Problem to work on:
Every line below is to be copied exactly, with the pictures left out.
- - - -
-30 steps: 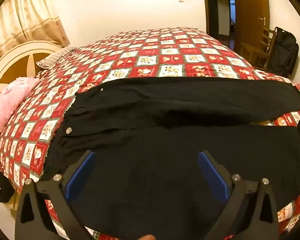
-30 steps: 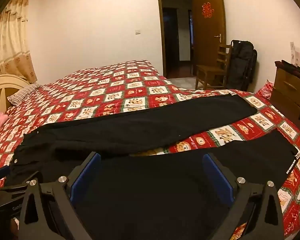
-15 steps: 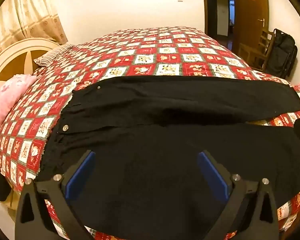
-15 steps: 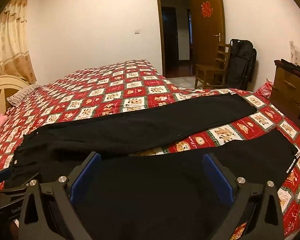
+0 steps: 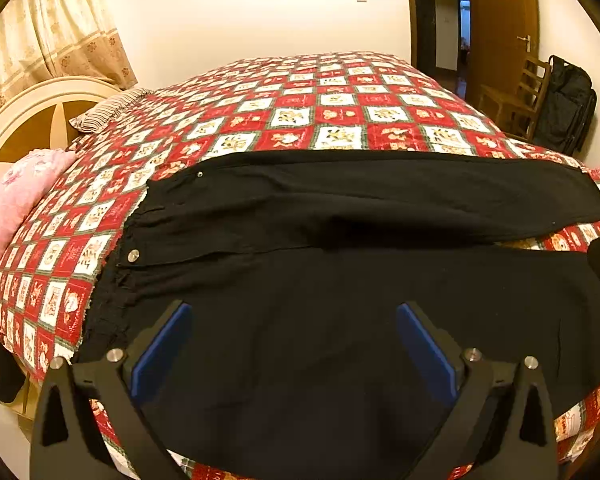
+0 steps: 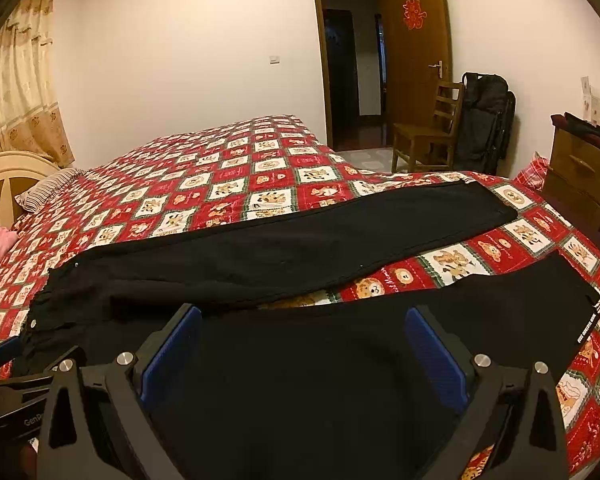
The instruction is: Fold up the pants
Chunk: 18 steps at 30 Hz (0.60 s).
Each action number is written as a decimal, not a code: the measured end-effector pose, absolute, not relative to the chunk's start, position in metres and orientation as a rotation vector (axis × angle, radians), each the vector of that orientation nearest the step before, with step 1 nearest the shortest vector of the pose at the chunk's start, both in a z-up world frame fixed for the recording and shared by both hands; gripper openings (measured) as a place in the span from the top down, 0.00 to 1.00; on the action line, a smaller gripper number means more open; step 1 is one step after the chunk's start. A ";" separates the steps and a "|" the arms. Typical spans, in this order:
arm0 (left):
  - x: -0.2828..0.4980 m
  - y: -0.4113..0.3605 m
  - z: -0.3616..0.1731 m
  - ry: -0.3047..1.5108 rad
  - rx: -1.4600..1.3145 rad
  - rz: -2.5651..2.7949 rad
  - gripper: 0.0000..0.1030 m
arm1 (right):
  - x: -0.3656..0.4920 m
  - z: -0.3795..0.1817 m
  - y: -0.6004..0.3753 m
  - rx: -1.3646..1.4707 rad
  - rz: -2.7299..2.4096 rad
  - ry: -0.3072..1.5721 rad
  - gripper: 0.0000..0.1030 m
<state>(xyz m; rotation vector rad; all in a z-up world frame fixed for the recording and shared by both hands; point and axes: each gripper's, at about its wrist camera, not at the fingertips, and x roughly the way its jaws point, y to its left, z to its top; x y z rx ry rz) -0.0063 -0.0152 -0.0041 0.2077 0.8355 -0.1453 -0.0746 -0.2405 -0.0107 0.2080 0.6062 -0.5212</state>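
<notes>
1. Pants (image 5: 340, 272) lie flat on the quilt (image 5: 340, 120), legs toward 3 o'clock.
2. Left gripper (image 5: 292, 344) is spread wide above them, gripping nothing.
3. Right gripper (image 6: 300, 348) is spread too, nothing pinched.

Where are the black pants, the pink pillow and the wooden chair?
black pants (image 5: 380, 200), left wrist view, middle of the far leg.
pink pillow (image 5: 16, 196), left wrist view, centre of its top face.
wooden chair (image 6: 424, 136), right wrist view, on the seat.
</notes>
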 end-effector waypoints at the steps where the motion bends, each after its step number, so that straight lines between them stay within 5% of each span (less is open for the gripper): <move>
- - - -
Written solution:
-30 steps: 
-30 steps: 
-15 steps: 
-15 steps: 
+0 steps: 
+0 steps: 
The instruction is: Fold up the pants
Chunk: 18 steps at 30 Hz (0.60 s).
Each action number is written as a decimal, not a code: the measured end-effector pose, absolute, not relative to the chunk's start, position in metres and orientation as a rotation vector (axis × angle, radians), each the vector of that orientation nearest the step before, with step 1 nearest the shortest vector of the pose at the chunk's start, both in a z-up world frame fixed for the recording and shared by both hands; gripper openings (measured) as a place in the span from the top down, 0.00 to 1.00; on the action line, a smaller gripper number means more open; step 1 is one step after the chunk's start. A ";" separates the steps and a "|" the arms. Typical spans, in this order:
arm0 (left):
  - x: -0.2828..0.4980 m
  - y: -0.4113..0.3605 m
  - z: -0.3616..0.1731 m
  - ry: -0.3047..1.5108 rad
  - rx: -1.4600..1.3145 rad
  - rz: -2.5651..2.7949 rad
  - gripper: 0.0000..0.1030 m
arm1 (right):
  - x: -0.3656..0.4920 m
  - z: -0.3795..0.1817 m
  - y: -0.6004..0.3753 m
  - rx: -1.3646..1.4707 rad
  - rz: -2.7299..2.4096 rad
  - ry: -0.3072..1.5721 rad
  - gripper: 0.0000..0.1030 m
<state>(xyz m; rotation vector rad; all in a z-up world frame fixed for the recording and shared by both hands; point and axes: each gripper's, at about its wrist camera, not at the fingertips, and x roughly the way its jaws point, y to its left, z to its top; x y z rx ry rz) -0.0063 -0.0152 -0.0041 0.2077 0.8355 -0.1453 -0.0746 -0.2405 -0.0107 0.2080 0.6062 -0.5212</state>
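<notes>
1. Pants (image 5: 340, 272) lie flat on the quilt (image 5: 340, 120), legs toward 3 o'clock.
2. Left gripper (image 5: 292, 344) is spread wide above them, gripping nothing.
3. Right gripper (image 6: 300, 348) is spread too, nothing pinched.

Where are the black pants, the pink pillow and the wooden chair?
black pants (image 5: 380, 200), left wrist view, middle of the far leg.
pink pillow (image 5: 16, 196), left wrist view, centre of its top face.
wooden chair (image 6: 424, 136), right wrist view, on the seat.
</notes>
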 end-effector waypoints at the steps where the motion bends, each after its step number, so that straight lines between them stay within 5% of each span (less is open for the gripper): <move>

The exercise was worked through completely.